Reflection symmetry

Reflection symmetry, line symmetry, mirror symmetry, mirror-image symmetry, is symmetry with respect to reflection. That is, a figure which does not change upon undergoing a reflection has reflectional symmetry.

In 2D there is a line/axis of symmetry, in 3D a plane of symmetry. An object or figure which is indistinguishable from its transformed image is called mirror symmetric.

In formal terms, a mathematical object is symmetric with respect to a given operation such as reflection, rotation or translation, if, when applied to the object, this operation preserves some property of the object. The set of operations that preserve a given property of the object form a group. Two objects are symmetric to each other with respect to a given group of operations if one is obtained from the other by some of the operations (and vice versa).
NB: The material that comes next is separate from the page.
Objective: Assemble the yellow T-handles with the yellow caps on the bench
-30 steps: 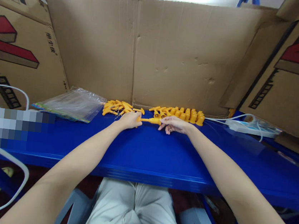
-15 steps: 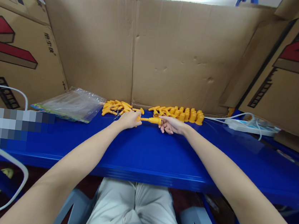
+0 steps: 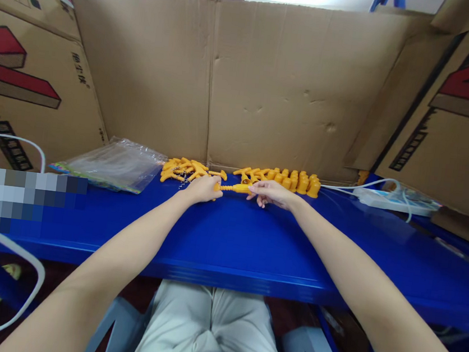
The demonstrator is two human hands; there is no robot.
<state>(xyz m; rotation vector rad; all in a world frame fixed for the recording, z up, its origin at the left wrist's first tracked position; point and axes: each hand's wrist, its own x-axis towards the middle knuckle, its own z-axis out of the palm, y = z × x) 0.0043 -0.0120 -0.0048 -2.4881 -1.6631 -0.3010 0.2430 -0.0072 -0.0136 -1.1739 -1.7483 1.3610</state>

The symmetric function of a two-dimensional figure is a line such that, for each perpendicular constructed, if the perpendicular intersects the figure at a distance 'd' from the axis along the perpendicular, then there exists another intersection of the shape and the perpendicular, at the same distance 'd' from the axis, in the opposite direction along the perpendicular.

Another way to think about the symmetric function is that if the shape were to be folded in half over the axis, the two halves would be identical: the two halves are each other's mirror images.

Thus a square has four axes of symmetry, because there are four different ways to fold it and have the edges all match. A circle has infinitely many axes of symmetry.

Triangles with reflection symmetry are isosceles. Quadrilaterals with reflection symmetry are kites, (concave) deltoids, rhombuses, and isosceles trapezoids. All even-sided polygons have two simple reflective forms, one with lines of reflections through vertices, and one through edges.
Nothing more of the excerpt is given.